* Work to complete
Return the following from the records below: each line, word for word, starting with the line that contains "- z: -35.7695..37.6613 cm" and going on through the line that contains "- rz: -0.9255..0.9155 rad", with nothing outside that range.

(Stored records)
━━━━━━

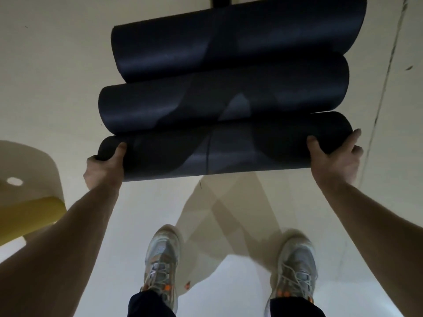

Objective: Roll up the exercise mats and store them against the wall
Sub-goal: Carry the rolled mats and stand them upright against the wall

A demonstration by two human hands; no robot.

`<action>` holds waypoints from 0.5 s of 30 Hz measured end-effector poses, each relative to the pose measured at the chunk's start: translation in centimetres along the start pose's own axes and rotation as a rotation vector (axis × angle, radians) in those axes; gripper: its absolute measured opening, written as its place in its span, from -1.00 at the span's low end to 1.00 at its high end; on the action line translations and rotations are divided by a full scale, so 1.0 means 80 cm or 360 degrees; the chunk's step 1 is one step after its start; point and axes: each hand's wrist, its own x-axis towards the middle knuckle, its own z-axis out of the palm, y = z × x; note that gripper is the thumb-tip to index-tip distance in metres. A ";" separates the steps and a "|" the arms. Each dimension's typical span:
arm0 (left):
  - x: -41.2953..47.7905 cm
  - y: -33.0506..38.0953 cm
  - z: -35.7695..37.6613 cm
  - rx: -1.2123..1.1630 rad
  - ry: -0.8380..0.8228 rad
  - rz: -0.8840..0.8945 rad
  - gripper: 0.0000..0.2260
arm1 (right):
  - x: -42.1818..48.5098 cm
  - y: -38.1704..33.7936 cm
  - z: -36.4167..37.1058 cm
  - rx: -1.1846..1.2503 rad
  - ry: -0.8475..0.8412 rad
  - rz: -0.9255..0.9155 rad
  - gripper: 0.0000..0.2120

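Stool (29,170): at your far left, a pale seat with a round hole and a yellow part beneath, close to your left forearm
Left hand (103,165): you clasp the left end of the nearest mat (217,152), thumb on top and fingers curled under
Nearest mat: dark and rolled, spanning from one hand to the other, its loose edge facing your feet
Middle mat (217,97): rolled, touching the nearest one on its far side
Far mat (240,40): rolled, touching the middle one, reaching the top edge
Floor (57,76): pale and smooth, glossier by your feet, with soft shadows fanning out below the mats
Shoes (161,255): grey with orange marks, planted apart under dark trouser cuffs
Right hand (336,159): you clasp the right end of the nearest mat, fingers wrapped over the roll
Seam (386,83): a dark line climbing the pale surface at right; you cannot tell whether it marks the wall
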 end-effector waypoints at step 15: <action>-0.048 0.051 0.001 0.1030 -0.0247 0.1459 -0.53 | -0.054 -0.048 0.021 0.0462 -0.0195 0.0867 0.14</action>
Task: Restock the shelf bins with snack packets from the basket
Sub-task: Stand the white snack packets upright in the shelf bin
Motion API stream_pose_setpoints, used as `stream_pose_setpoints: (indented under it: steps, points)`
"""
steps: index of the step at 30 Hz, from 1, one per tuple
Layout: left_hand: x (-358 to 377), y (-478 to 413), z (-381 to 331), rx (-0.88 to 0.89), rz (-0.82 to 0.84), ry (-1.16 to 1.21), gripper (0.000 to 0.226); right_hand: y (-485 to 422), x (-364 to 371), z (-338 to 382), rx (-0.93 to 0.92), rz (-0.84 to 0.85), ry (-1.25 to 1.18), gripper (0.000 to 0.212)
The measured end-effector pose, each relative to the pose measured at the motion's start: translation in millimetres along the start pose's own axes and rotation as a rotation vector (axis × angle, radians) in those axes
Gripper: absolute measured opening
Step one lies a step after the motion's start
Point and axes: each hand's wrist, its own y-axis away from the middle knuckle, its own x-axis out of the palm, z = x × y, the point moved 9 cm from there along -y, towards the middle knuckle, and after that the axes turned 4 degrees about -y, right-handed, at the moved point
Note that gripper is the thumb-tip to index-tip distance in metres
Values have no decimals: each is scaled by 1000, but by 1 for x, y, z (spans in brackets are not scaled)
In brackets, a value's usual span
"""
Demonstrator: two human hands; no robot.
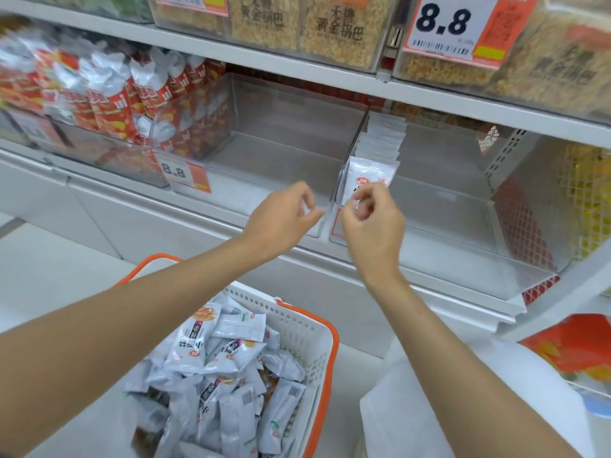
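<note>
A white basket [309,328] with orange handles sits low in the middle, full of several grey-white snack packets [215,355]. On the shelf, a clear bin [281,160] stands empty. The clear bin to its right [439,200] holds a row of white snack packets [380,143] along its left wall. My right hand [372,223] is at the front of that row, its thumb and forefinger pinching the lower edge of the front packet [372,175]. Beside it, my left hand [284,219] hovers at the empty bin's front edge with loosely curled fingers and holds nothing.
Red and white snack bags [99,90] fill the bin on the left, behind an 8.8 price tag [183,173]. The shelf above carries clear boxes of yellow crisps [297,28]. A white plastic bag [446,391] lies at lower right. Orange mesh-patterned goods [582,200] sit far right.
</note>
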Motion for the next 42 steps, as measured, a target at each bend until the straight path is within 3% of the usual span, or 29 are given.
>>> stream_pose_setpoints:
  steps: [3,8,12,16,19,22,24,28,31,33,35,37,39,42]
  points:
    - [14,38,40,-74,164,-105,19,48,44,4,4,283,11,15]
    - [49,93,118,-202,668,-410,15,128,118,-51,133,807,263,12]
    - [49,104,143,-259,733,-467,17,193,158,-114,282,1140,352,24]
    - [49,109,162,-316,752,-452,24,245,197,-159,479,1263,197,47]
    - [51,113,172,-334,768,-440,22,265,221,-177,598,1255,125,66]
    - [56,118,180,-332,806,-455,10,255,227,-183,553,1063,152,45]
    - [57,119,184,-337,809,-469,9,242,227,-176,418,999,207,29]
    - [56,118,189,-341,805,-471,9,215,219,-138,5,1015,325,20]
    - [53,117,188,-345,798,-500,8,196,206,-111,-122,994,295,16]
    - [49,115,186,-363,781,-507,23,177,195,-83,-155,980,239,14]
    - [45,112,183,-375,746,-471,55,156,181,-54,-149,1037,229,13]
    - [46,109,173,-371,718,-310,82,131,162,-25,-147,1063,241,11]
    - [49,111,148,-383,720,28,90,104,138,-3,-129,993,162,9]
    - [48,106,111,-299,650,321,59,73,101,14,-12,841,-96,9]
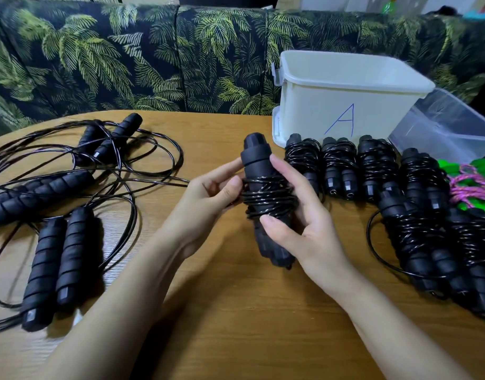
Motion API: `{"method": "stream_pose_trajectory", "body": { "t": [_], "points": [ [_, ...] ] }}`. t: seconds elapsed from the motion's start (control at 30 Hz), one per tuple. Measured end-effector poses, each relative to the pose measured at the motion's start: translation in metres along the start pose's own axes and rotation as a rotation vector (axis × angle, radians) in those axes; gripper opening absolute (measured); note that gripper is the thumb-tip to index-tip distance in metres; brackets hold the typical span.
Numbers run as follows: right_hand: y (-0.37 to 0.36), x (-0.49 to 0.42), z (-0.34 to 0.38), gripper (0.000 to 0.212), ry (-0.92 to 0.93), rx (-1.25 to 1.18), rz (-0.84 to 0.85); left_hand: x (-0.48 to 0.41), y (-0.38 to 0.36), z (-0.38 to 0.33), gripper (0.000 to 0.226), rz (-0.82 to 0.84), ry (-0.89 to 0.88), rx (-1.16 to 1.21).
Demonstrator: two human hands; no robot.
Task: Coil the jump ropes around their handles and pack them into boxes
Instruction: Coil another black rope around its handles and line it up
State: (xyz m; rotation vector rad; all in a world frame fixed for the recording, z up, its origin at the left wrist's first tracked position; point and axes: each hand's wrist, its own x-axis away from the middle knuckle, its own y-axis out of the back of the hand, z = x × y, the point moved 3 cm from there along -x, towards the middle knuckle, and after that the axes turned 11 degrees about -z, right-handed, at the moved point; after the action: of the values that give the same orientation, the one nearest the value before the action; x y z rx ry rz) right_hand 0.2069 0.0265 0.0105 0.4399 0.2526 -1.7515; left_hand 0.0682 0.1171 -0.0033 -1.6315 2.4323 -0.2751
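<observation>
The left hand and right hand are gripping the rope, fingers curled round its coils. Coiling is probably ending; tucking the end and filling the box are coming next.

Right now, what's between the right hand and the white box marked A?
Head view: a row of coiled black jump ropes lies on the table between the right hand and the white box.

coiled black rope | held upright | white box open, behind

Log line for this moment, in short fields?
step: coiling | left grip: holds jump rope | right grip: holds same | loose ropes: at left | coiled bundles: near box A
</observation>
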Motion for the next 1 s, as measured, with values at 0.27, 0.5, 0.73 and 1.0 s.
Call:
{"method": "stream_pose_trajectory", "body": {
  "t": [0.27, 0.5, 0.73, 1.0],
  "points": [
    [0.004, -0.005, -0.005, 0.06, 0.074, 0.257, 0.02, 0.003, -0.001, -0.007, 0.036, -0.152, -0.018, -0.028],
    [-0.011, 0.003, -0.017, 0.087, 0.184, 0.701, -0.007, 0.008, -0.003, -0.005, 0.055, -0.323, -0.098, -0.099],
    [-0.009, 0.002, -0.02, 0.096, 0.2, 0.798, -0.055, 0.008, -0.003, -0.009, 0.052, -0.277, -0.093, -0.11],
    [0.01, -0.009, -0.02, 0.094, 0.018, 0.402, 0.008, 0.007, -0.003, -0.009, 0.044, -0.259, -0.072, -0.089]
  ]
}}
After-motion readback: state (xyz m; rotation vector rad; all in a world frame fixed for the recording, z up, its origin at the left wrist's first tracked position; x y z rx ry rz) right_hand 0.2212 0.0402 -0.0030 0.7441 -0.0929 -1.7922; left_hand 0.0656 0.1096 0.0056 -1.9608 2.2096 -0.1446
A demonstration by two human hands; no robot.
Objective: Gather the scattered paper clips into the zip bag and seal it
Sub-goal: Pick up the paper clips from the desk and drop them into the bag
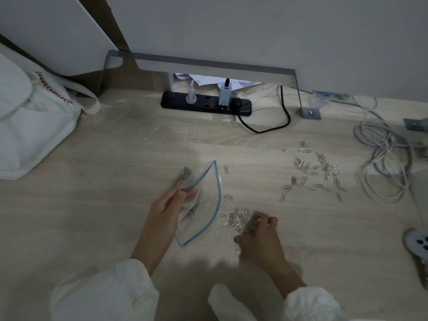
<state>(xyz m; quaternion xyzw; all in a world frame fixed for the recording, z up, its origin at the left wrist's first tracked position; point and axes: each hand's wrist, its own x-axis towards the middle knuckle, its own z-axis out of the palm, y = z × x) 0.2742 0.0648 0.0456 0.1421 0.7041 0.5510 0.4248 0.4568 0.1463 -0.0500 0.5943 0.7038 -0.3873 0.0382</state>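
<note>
Spreading under everything is one pale wood-grain surface (115,216). One zip bag (208,218) lies near its middle and serves as the marker for all the rest.

Far to the left of the zip bag slumps one white tote bag (34,135) with red stitching. Beyond the zip bag, against the wall, runs one grey metal frame (208,62). Well to the right of the zip bag lies one loose coil of pale cable (382,177). One black power strip (206,105) sits straight beyond the zip bag, below the frame, with three plugs (224,93) in it.

The zip bag is clear with blue zip lines, and its mouth gapes toward the right. Two white sleeves (104,295) enter from the near side of it.

The left hand (171,205) pinches the left lip of the mouth between thumb and fingers, holding the bag open. Just to the right of the bag, the right hand (259,232) has its fingers curled round a blurred bunch of clips.

The paper clips (312,172) fall into three groups outside the bag. Several dozen are scattered well to its right, too many to count exactly. A small heap touches the right hand, and a few strays lie beside the bag's zip edge. More show through the plastic inside the bag.
</note>
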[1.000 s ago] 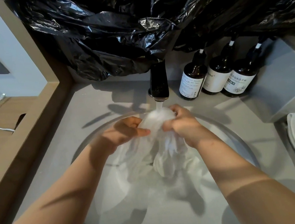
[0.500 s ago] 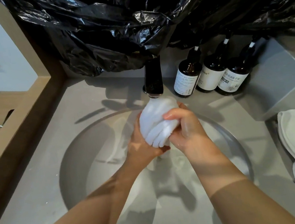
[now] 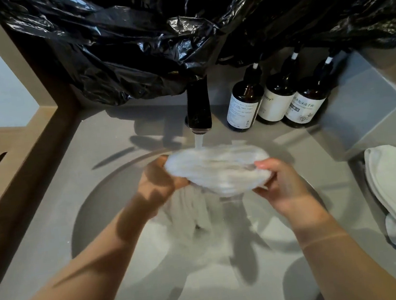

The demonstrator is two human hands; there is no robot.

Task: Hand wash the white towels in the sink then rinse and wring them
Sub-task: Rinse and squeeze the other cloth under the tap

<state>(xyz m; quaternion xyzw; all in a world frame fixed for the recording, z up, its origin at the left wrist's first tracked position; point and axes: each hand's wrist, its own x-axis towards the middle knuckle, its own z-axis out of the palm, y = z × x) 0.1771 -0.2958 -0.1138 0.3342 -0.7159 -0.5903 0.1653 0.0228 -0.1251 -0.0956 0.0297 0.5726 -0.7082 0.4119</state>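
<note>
White towel (image 3: 219, 172) | under tap (image 3: 198, 110) | ends in left hand (image 3: 158, 179), right hand (image 3: 282, 186) fingers (image 3: 265, 164)

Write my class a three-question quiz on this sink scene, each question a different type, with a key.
1. True or false: water from the tap falls onto the towel.
2. How many brown bottles stand beside the tap? A two, B three, C four.
3. Which hand or hands hold the towel?
Key: 1 true; 2 B; 3 both, the left hand and the right hand.
</note>
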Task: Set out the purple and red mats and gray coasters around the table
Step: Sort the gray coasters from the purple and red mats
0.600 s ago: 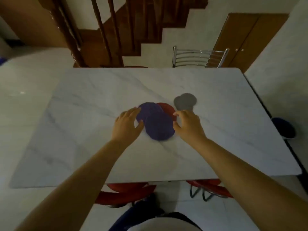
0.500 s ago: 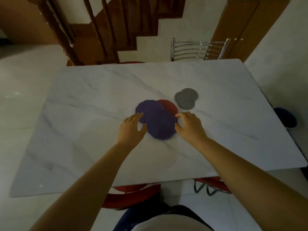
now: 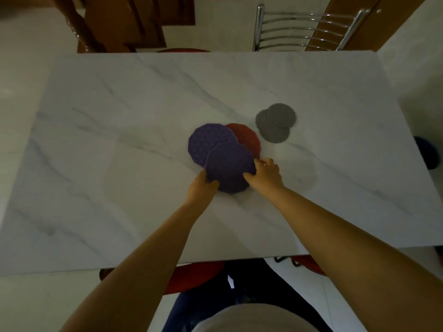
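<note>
In the middle of the white marble table (image 3: 119, 140) lies an overlapping pile of round mats. The nearest purple mat (image 3: 229, 165) is gripped on both sides: my left hand (image 3: 202, 186) pinches its lower left edge and my right hand (image 3: 265, 174) holds its right edge. A second purple mat (image 3: 206, 140) lies behind it to the left, partly covered. A red mat (image 3: 248, 137) shows behind them to the right. A small stack of gray coasters (image 3: 275, 122) rests just right of the red mat, untouched.
A metal-backed chair (image 3: 304, 29) stands at the far side on the right, and a red seat edge (image 3: 182, 50) shows at the far middle. Red stools (image 3: 191, 274) sit under the near edge. A wooden staircase (image 3: 119, 22) rises behind.
Both hands slid in from beside the front purple mat and closed on its edges. The camera view tilted down and closer to the table.
</note>
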Motion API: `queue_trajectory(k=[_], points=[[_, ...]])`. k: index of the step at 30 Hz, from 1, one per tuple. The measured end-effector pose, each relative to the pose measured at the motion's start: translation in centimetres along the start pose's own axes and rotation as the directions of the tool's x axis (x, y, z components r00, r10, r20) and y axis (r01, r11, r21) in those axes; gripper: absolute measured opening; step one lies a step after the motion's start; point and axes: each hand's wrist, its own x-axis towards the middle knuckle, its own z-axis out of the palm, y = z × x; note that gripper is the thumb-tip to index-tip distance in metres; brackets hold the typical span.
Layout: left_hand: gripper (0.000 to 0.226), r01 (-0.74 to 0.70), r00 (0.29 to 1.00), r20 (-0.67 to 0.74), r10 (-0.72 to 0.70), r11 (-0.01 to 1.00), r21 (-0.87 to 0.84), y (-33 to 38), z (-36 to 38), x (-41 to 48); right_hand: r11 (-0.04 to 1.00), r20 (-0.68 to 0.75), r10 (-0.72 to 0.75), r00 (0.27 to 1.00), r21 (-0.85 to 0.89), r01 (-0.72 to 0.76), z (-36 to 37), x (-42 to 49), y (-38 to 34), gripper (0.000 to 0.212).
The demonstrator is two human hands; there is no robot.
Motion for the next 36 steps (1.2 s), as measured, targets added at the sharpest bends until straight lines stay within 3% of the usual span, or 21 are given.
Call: queue_trajectory(k=[5,9,14,17,23,25,27,29,32,36], points=[[0.039,0.094,0.976,-0.158,-0.151,0.943,-0.32,0.4,1.1,-0.7,0.958,-0.144,0.008,0.989,0.283,0.033,0.3,0.0,0.4,0.046],[0.03,0.05,0.962,-0.205,-0.18,0.856,-0.515,0.9,1.3,-1.7,0.733,-0.07,0.03,0.997,0.68,0.026,-0.1,-0.7,1.0,0.044],[0.005,0.03,0.97,-0.143,-0.195,0.683,-0.73,0.6,-0.4,-2.9,0.638,-0.067,-0.048,0.997,0.766,0.082,-1.1,-0.9,0.9,0.036],[0.009,0.003,0.987,-0.093,-0.13,0.597,-0.802,0.1,-1.9,-3.4,0.59,-0.021,-0.139,0.99,0.801,0.1,-1.8,-0.9,0.1,0.031],[0.011,-0.038,0.996,-0.072,-0.054,0.467,-0.883,-1.2,-5.0,-4.0,0.665,0.125,-0.239,0.963,0.744,0.069,-2.8,0.8,-3.1,0.017],[0.013,-0.054,0.996,-0.078,-0.033,0.458,-0.887,-1.6,-6.0,-4.1,0.768,0.044,-0.218,0.975,0.624,0.144,-2.9,2.0,-4.3,0.016],[0.015,-0.06,0.996,-0.084,-0.035,0.445,-0.893,-2.2,-6.7,-4.1,0.906,-0.126,-0.228,0.965,0.335,0.258,-3.0,3.5,-5.4,0.031],[0.015,-0.057,0.995,-0.087,-0.053,0.418,-0.907,-3.1,-7.3,-4.3,0.958,-0.177,-0.233,0.956,0.126,0.256,-3.0,4.4,-6.7,0.055],[0.016,-0.05,0.992,-0.093,-0.09,0.394,-0.918,-4.3,-8.1,-4.3,0.987,-0.058,-0.156,0.986,-0.055,0.153,-2.5,5.2,-8.1,0.089],[0.018,-0.04,0.983,-0.103,-0.153,0.369,-0.928,-5.5,-8.7,-4.7,0.995,0.02,-0.042,0.999,-0.094,0.043,-1.8,5.8,-9.0,0.102]])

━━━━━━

* Response box
  - z: -35.7695..37.6613 cm
  - rx: -1.2123..1.1630 rad
  - ry: -0.8380..0.8228 rad
  - rz: -0.8840..0.8945 rad
  - gripper: 0.0000..0.2260
arm1 (right):
  - x: -42.1818..48.5098 cm
  - y: -38.1704..33.7936 cm
  - z: -36.4167..37.1058 cm
  - rx: -1.1846..1.2503 rad
  - ry: -0.8475..0.8412 rad
  - rz: -0.9255..0.9155 rad

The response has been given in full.